Nesses lugares em que os aparelhinhos ora precisam ficar fora de combate, ora são autorizados, há um bom equilíbrio, mas é mais complicado fincar fronteiras. No Colégio Stocco, em São Paulo, é pedido às turmas que repousem o celular em caixas com divisórias que levam o nome de cada um. Se o mestre avalia que acrescentarão substância ao percurso do aprendizado, são retirados do compartimento. “Muitos ainda resistem às normas, numa postura esperada, de testar limites”, afirma a orientadora Débora Lulo. Mas o duelo vale a pena. Um conjunto de pesquisas analisado pela Unesco sublinha evidências científicas de que os celulares baixam a concentração e a curiosidade, e levam à perda de sono, impactando o desempenho acadêmico. “É um mito sustentar que o cérebro é multitarefas. Está comprovado que as telas competem com outros estímulos, tirando o foco do professor e da aula”, pontua Ana Carolina Coan, da Sociedade Brasileira de Neurologia Infantil.
Há ainda abundantes relatos de que a presença de smartphones no ambiente escolar faz subir os casos de cyberbullying, uma praga em toda parte. Cabe às escolas ficar atentas, mas os pais também têm seu papel, podando o tempo de tela em casa. “Sabemos que muitos abusam delas e não estão preparados para educar os filhos digitalmente”, cutuca o pediatra Daniel Becker. “É preciso que estejam cientes dos riscos, inclusive cognitivos”, alerta. Ao reparar que a filha de 13 anos andava reclusa, revelando ansiedade e falta de foco, a psicóloga Ana Lúcia Thomaz, 46, resolveu reservar alguns dias para programas em família 100% off-line, em rigorosa dieta digital. “Percebi que ela gastava tempo demais com as redes”, diz a mãe, que externa preocupação semelhante à de outras. “Vetar o celular em todas as dependências escolares acaba por dificultar a comunicação com os filhos.”

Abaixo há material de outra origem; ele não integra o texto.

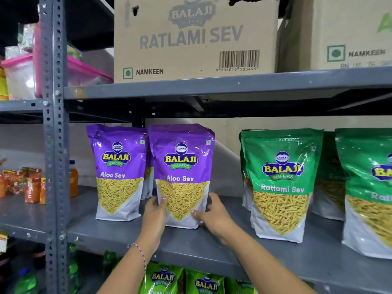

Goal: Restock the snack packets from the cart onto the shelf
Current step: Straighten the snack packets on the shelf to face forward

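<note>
Purple Aloo Sev packet (181, 177) standing upright on grey shelf (191, 242), showing yellow sev. Gripped low by left hand (156, 211) and right hand (214, 213). Flanked by second purple packet (118, 172) and green Ratlami Sev packet (280, 183).

Purple Balaji Aloo Sev packet (181, 175) stands upright on grey metal shelf (191, 242), clear window showing yellow sev, held at both lower edges. Second purple Aloo Sev packet (117, 172) upright just to its left, w/ more behind. Green Ratlami Sev packets (280, 183) stand upright to the right, well apart.

Two purple Aloo Sev packets (181, 175) in front, two front green Ratlami Sev packets (280, 183), two cardboard cartons (195, 37).
</note>
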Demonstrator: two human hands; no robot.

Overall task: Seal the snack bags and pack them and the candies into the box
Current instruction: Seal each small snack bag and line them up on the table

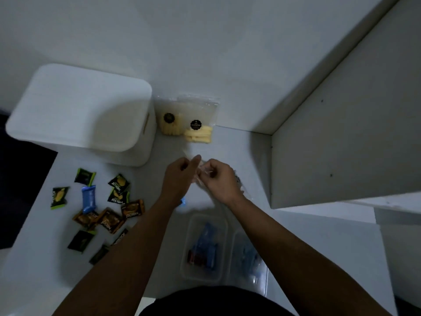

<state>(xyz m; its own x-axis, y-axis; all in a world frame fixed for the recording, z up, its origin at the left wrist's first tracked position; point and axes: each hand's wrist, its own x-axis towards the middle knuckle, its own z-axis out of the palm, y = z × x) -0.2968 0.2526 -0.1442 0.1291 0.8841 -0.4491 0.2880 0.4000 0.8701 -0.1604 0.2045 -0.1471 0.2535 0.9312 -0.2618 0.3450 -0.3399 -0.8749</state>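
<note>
Clear thin plastic is what both hands are working on: the left hand (180,176) and right hand (218,179) are pinching the top edge of a transparent snack bag (201,173) between fingertips, hands nearly touching, just above the tabletop (246,156) at mid-frame. Both are closing narrow on the film; the rest of that bag is mostly hidden under the hands and blurred, so its contents cannot be told.

Handling judgement: film looks light, limp and slippery, likely crumpling rather than holding shape; best taken at the mouth strip with pinch grips at both ends, pulling it taut. Contents could be brittle, so squeezing the body seems unwise.

Orientation: the pinched edge seems to be running roughly left-right between the hands, body hanging toward the person; not certain.

Two more snack bags (189,119) are lying flat beyond the hands, just beside the white box (82,115), mouths pointing away, pale sticks bunching at the near end. The box is sitting at the left with its lid on. Wrapped candies (98,208) are lying scattered left of the arms, pointing every way. Near the body, a clear container (205,247) is holding blue wrappers.
</note>
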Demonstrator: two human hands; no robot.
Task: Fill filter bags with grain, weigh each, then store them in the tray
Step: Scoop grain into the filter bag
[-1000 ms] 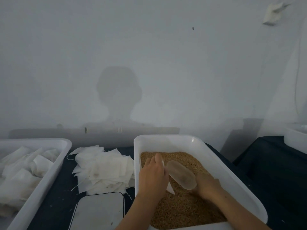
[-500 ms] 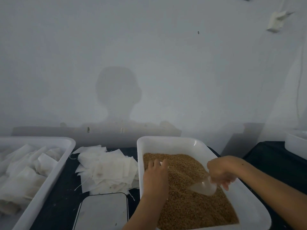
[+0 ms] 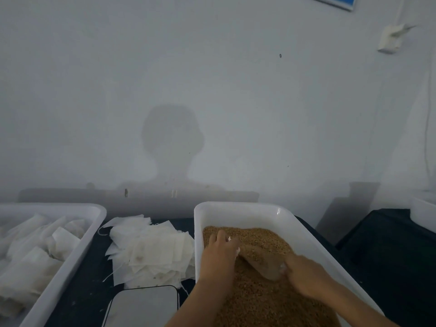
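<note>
A white tub (image 3: 283,215) holds brown grain (image 3: 264,300). My left hand (image 3: 219,256) hovers over the grain at the tub's left side and pinches a white filter bag (image 3: 236,250), mostly hidden under my fingers. My right hand (image 3: 304,274) grips a clear plastic scoop (image 3: 264,264) loaded with grain, its mouth pointing at the bag. A loose pile of empty filter bags (image 3: 151,249) lies left of the tub. The storage tray (image 3: 94,223) at far left holds several filled bags (image 3: 35,251). The scale (image 3: 144,305) sits at the bottom centre.
The table top is dark (image 3: 389,256). Another white container (image 3: 423,211) stands at the right edge. A pale wall rises right behind the table, with a cable and a fitting (image 3: 391,38) at upper right.
My right hand dug the scoop into the grain on the right, then swung it left, loaded, to the bag in my left hand. My left hand stayed over the tub's left side.
</note>
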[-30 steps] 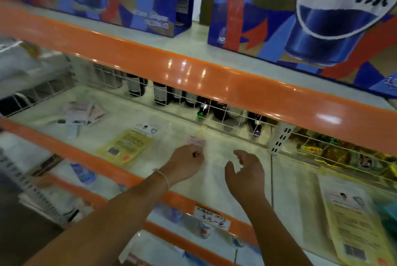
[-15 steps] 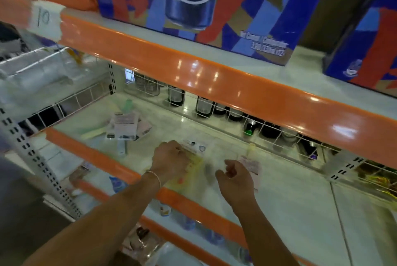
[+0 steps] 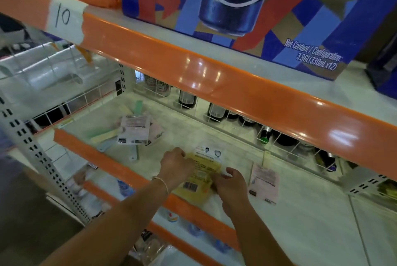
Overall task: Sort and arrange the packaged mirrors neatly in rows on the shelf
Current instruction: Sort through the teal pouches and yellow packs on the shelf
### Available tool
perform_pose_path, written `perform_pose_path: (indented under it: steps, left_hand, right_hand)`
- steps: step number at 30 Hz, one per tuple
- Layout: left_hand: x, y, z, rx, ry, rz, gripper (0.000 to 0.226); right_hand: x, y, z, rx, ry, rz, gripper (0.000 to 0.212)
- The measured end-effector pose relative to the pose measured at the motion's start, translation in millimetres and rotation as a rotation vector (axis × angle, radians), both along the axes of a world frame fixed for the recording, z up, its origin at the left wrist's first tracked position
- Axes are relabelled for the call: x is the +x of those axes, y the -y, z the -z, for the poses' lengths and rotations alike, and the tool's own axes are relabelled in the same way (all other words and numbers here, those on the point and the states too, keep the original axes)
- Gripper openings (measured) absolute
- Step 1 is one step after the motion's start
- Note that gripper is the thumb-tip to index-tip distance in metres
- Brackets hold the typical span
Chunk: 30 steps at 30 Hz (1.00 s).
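A yellow packaged mirror [image 3: 202, 177] lies flat near the front of the white shelf [image 3: 300, 212]. My left hand [image 3: 175, 164] grips its left edge with curled fingers. On its right edge, my right hand [image 3: 229, 186] pinches the pack. A pale pink packaged mirror [image 3: 265, 182] lies just right of my right hand. At the shelf's left, a loose pile of packaged mirrors [image 3: 134, 130] with green and cream handles lies crooked.
An orange rail [image 3: 111, 160] runs along the shelf front. The upper shelf's orange edge [image 3: 214, 85] overhangs, carrying a blue cola carton [image 3: 236, 7]. Dark bottles [image 3: 187, 99] stand behind a wire fence at the back. A perforated grey upright [image 3: 32, 149] is on the left.
The view swung left. My left hand let go of the pink pack, now lying on the shelf, and moved to the yellow pack. My right hand came over and took the yellow pack's right edge.
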<state>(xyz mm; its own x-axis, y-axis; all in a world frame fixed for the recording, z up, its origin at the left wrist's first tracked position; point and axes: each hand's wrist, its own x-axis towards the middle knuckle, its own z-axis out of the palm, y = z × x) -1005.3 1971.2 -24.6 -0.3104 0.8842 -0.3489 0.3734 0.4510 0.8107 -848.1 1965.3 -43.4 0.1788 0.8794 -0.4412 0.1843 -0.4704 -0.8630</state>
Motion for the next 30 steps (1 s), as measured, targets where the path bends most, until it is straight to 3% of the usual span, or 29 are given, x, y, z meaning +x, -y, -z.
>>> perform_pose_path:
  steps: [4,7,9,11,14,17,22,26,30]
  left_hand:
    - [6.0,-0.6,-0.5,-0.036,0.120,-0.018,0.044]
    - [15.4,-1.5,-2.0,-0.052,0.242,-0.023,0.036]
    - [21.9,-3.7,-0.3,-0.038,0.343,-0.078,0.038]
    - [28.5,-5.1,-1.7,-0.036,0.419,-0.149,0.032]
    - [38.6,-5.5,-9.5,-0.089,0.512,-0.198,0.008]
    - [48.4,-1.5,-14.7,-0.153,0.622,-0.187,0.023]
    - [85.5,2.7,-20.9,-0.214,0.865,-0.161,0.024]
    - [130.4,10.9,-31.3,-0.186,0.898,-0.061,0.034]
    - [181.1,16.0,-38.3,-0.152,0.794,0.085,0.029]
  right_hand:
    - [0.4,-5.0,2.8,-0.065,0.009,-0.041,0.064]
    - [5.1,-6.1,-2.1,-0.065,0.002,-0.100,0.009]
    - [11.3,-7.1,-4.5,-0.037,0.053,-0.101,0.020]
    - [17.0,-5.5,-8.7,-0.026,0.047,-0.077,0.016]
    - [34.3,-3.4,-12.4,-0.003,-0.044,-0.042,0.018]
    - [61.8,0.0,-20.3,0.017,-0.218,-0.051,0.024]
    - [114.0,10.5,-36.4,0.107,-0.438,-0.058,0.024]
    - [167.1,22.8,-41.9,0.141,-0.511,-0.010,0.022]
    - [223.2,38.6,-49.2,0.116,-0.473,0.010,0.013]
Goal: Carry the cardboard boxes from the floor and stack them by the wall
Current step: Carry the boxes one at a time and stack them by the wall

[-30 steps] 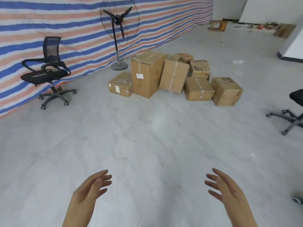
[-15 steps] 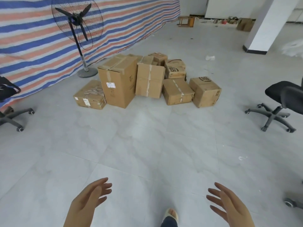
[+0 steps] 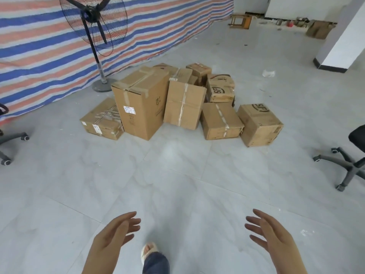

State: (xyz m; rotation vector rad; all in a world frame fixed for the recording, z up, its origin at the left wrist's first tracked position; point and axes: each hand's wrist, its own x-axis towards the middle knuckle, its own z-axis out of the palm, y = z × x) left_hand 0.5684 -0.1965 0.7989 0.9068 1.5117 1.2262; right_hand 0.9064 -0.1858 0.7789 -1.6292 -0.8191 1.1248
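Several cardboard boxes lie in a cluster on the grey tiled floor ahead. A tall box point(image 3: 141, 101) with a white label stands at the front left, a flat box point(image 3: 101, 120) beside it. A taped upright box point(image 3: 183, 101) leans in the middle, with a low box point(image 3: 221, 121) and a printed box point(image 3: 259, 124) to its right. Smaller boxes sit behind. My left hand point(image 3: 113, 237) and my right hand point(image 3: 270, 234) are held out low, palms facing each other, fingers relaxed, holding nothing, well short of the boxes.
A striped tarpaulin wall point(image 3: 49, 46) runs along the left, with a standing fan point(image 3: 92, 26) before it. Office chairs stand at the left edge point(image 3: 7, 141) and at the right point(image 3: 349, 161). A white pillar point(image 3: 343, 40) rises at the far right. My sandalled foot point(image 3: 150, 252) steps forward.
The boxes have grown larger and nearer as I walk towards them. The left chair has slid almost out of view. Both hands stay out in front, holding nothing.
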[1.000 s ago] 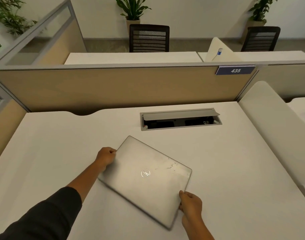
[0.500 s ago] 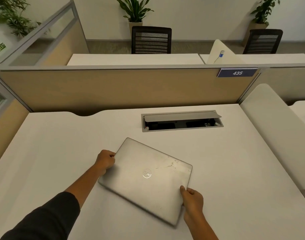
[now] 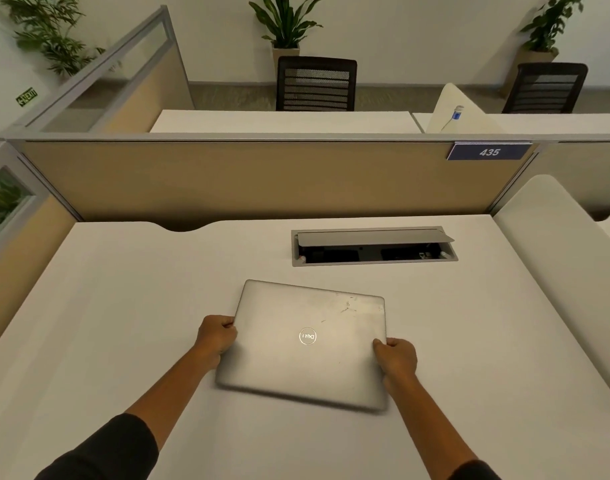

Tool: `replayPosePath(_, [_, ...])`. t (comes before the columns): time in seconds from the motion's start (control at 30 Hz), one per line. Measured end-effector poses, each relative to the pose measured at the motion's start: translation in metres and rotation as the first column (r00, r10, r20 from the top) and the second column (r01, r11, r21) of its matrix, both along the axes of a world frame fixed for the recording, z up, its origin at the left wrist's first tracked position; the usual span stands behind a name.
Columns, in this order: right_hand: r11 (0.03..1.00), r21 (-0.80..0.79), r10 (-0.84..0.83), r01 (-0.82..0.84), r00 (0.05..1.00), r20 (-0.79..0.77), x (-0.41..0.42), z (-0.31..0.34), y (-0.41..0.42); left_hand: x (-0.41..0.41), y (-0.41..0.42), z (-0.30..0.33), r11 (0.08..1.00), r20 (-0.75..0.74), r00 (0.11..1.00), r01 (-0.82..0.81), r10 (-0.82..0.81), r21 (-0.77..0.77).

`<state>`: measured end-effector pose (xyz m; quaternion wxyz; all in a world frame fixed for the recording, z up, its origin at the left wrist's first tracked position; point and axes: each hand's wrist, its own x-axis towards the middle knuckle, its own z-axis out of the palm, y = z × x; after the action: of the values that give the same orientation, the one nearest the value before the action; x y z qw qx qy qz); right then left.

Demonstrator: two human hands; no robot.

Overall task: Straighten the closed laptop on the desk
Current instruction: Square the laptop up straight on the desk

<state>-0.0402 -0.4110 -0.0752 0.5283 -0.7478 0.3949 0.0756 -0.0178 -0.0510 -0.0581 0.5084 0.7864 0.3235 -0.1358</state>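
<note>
In the lower middle of the frame, the left edge of the closed silver laptop [image 3: 310, 344] is held by the left hand [image 3: 216, 337], fingers curled tight. The laptop is laid flat on the white desk [image 3: 123, 306], slightly crooked. Its right edge is gripped by the right hand [image 3: 397, 358], fingers curled too.

Soft, dim, warm indoor light falls evenly from overhead, with no hard shadows. A faint sheen lies on the laptop [image 3: 310, 344] lid, whose near edge at the lower centre smears with motion blur. Wide-angle distortion bows the partition [image 3: 227, 178] and desk [image 3: 123, 306] edges toward the frame corners
</note>
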Motion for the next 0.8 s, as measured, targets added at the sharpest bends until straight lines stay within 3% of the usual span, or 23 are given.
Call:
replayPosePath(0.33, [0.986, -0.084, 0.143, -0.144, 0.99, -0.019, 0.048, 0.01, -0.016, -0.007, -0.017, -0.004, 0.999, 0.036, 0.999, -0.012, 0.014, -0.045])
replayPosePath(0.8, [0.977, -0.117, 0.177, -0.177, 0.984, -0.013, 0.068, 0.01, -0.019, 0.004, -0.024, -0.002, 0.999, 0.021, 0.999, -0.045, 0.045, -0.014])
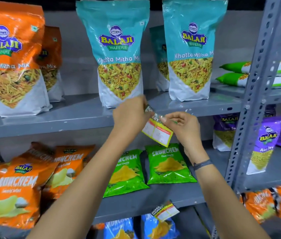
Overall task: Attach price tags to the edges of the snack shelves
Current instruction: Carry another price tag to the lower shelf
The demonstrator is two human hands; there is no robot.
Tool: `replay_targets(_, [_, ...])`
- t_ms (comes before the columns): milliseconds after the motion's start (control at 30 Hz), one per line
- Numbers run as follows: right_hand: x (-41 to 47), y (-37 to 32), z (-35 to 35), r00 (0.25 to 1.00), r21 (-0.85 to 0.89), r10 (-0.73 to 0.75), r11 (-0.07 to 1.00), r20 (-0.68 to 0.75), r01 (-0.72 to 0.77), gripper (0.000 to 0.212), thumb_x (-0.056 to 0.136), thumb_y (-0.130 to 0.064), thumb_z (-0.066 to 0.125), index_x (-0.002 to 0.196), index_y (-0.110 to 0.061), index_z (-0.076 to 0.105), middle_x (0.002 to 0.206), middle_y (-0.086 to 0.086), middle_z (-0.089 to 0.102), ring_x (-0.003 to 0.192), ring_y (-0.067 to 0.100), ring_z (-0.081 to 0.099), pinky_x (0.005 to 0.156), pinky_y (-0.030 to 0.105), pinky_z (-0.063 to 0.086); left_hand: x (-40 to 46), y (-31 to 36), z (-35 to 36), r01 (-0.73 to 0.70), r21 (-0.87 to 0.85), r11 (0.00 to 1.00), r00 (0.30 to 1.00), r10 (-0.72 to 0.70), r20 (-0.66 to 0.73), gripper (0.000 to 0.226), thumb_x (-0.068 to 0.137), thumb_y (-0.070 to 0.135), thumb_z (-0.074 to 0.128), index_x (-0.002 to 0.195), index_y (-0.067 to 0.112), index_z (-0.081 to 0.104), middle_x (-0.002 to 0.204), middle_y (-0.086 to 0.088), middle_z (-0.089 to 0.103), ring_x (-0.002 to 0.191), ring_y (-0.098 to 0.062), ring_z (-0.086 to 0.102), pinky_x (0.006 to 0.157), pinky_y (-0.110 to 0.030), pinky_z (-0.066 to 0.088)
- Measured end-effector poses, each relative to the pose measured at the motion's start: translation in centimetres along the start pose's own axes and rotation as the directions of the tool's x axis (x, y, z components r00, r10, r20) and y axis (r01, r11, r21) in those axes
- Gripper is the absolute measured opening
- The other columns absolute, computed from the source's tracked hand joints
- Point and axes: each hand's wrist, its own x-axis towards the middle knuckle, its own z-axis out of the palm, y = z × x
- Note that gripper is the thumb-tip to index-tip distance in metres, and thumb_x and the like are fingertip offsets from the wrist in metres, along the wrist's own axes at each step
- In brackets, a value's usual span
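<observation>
A yellow and white price tag (157, 132) hangs in front of the upper grey shelf edge (50, 125), just below the teal Khatta Mitha Mix bag (119, 54). My right hand (182, 128) pinches its top right corner. My left hand (131, 114) pinches the tag's dark top strip at the shelf lip. Another price tag (165, 211) hangs tilted on the edge of the lower shelf (136, 207).
Orange mix bags (14, 57) stand at upper left, a second teal bag (191, 49) at upper right. Green Crunchem packs (169, 164) and orange Crunchem packs (15, 190) lie on the lower shelf. A perforated grey upright post (253, 94) stands at right, with purple bags (263, 144) beyond.
</observation>
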Motion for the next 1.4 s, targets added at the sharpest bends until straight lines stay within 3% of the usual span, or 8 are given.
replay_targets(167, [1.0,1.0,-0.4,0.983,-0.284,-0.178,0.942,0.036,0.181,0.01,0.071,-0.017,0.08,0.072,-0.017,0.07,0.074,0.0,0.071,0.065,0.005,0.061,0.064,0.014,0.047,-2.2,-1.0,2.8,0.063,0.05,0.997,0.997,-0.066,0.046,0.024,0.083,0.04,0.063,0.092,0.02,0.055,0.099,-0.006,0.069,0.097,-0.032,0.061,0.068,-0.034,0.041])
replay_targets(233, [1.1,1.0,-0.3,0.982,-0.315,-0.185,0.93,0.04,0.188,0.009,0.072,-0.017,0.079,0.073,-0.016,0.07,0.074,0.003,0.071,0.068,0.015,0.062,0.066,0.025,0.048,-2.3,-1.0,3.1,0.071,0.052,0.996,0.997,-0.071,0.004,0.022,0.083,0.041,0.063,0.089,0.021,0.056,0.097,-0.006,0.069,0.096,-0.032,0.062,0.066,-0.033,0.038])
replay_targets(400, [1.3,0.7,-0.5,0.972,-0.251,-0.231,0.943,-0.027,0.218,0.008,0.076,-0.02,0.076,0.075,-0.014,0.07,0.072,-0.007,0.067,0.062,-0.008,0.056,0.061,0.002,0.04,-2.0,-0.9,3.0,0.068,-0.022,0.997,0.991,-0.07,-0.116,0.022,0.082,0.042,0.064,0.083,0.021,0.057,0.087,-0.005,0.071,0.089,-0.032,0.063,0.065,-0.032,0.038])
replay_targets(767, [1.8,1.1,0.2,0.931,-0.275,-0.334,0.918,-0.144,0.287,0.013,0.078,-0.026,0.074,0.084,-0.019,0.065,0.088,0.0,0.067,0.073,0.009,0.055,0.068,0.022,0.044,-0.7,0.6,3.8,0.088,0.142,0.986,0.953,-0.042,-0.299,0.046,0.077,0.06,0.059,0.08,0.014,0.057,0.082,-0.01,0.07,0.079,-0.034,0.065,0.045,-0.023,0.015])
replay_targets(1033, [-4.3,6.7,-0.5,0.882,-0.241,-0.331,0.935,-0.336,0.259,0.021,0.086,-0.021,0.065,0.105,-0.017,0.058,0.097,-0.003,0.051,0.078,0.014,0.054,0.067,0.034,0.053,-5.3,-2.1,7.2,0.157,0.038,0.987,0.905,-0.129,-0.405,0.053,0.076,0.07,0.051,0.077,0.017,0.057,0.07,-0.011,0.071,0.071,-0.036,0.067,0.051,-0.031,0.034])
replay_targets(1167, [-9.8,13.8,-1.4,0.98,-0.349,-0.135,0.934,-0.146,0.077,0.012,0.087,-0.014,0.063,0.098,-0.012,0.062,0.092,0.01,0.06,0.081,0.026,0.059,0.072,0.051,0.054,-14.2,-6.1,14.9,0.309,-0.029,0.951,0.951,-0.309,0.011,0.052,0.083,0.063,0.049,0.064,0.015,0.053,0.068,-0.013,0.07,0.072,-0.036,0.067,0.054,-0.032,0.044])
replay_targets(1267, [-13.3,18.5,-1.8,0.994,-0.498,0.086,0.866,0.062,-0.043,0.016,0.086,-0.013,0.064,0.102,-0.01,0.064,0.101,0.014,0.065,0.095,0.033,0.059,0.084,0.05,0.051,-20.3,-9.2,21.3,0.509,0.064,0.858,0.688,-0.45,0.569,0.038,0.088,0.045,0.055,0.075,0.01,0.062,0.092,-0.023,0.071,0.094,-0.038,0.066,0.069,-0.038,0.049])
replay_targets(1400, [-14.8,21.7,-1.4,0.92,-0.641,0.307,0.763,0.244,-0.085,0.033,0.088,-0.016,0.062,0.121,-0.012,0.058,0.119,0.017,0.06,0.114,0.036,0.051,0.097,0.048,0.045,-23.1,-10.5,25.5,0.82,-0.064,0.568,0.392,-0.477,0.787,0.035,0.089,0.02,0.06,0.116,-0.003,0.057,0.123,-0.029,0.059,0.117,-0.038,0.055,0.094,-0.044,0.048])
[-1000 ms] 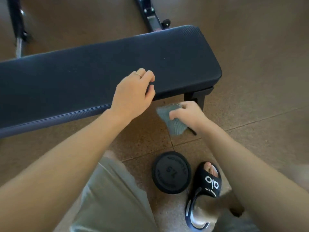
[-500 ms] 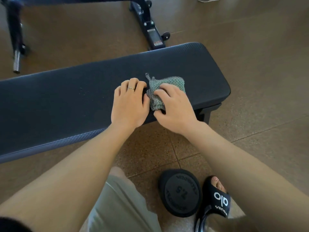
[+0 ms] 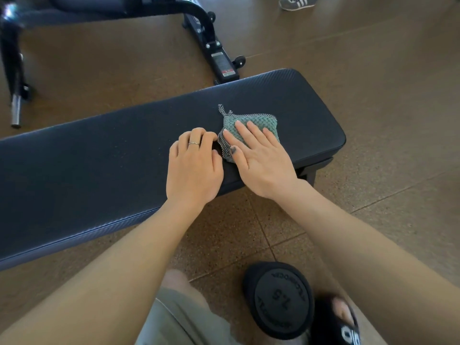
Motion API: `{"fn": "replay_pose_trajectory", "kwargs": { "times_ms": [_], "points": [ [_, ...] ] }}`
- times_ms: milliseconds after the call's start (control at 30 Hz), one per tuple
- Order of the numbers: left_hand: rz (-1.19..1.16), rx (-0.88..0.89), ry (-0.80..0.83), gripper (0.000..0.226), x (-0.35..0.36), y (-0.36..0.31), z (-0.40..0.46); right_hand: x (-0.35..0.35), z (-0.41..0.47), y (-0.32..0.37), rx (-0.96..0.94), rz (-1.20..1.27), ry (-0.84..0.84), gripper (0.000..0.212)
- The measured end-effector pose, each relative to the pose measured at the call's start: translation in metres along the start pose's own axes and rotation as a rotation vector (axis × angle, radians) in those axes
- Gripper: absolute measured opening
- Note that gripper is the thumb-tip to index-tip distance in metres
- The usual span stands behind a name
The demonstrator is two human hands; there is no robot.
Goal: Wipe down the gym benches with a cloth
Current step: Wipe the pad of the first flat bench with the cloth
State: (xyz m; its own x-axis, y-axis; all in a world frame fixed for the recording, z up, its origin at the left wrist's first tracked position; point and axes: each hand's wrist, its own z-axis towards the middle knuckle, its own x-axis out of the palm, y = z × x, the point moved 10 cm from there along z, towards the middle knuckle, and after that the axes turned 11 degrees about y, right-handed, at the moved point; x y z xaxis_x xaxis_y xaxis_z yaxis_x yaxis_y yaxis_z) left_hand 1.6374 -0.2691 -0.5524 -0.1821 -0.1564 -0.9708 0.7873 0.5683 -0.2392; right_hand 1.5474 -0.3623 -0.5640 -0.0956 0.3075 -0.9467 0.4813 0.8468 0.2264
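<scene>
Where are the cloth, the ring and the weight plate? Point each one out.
cloth (image 3: 258,120): head view, on its green weave beyond the fingertips.
ring (image 3: 194,143): head view, on the band across a left-hand finger.
weight plate (image 3: 280,298): head view, on the middle of its flat face.

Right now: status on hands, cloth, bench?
Right hand flat, pressing cloth onto bench pad. Left hand resting on pad beside cloth, fingers curled, holding nothing. Pad ahead unobstructed; weight plate on floor by foot.
</scene>
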Motion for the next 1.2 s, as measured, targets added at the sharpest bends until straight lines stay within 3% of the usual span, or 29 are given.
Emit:
{"fn": "replay_pose_trajectory", "kwargs": {
  "times_ms": [233, 500, 767, 967, 1200],
  "points": [
    [-0.002, -0.023, -0.014, 0.031, -0.001, 0.001, 0.001, -0.020, 0.052, -0.031, 0.031, 0.024, 0.048, 0.053],
    [0.002, -0.022, -0.047, 0.028, -0.007, -0.004, -0.004, 0.003, -0.035, -0.015, -0.143, 0.042, 0.085, 0.061],
    [-0.010, -0.054, -0.017, 0.028, -0.004, -0.002, -0.003, -0.027, 0.074, -0.037, -0.211, -0.063, 0.128, 0.053],
    [-0.013, -0.078, -0.008, 0.035, -0.007, -0.005, -0.001, -0.003, -0.023, -0.024, -0.442, -0.068, 0.145, 0.053],
    [-0.014, -0.096, -0.013, 0.035, -0.007, -0.006, -0.003, -0.021, 0.078, -0.016, -0.412, -0.084, 0.191, 0.053]
  ]
}}
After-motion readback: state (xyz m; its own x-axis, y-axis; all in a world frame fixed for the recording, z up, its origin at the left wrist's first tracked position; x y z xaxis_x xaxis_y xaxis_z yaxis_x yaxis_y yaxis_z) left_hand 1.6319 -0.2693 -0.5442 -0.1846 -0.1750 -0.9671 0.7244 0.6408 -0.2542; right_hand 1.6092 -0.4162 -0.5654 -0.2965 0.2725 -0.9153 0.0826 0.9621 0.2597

Para esta geração de nativos digitais, que sempre viveu cercada de telas, desgrudar do celular pode soar uma privação dolorosa. “Existe um vínculo com o prazer, a navegação aumenta a liberação de dopamina no cérebro”, explica o especialista Igor Lemos. Por vezes, o uso excessivo se reflete na vida social. “A socialização no mundo real corre o risco de ser negligenciada quando usamos conexões digitais para tudo”, avalia Nigel Winnard, diretor da Escola Americana, no Rio de Janeiro, onde os mais velhos são autorizados a sacar o celular da mochila no recreio. Mãe de um adolescente de 16 anos e professora, Jane Queiroz tem a visão de quem caminha sobre os dois lados da arena. Em suas aulas, ela incentiva os alunos a entrar em aplicativos educacionais que animam a rotina, mas é bem realista quanto às limitações de controlar a turma. “Eles põem os celulares entre as pernas e fingem prestar atenção. Meu próprio filho já foi advertido”, relata. Ainda falta chão para se alcançar o equilíbrio. O que não dá, por óbvio, é empurrar a tecnologia para debaixo do tapete.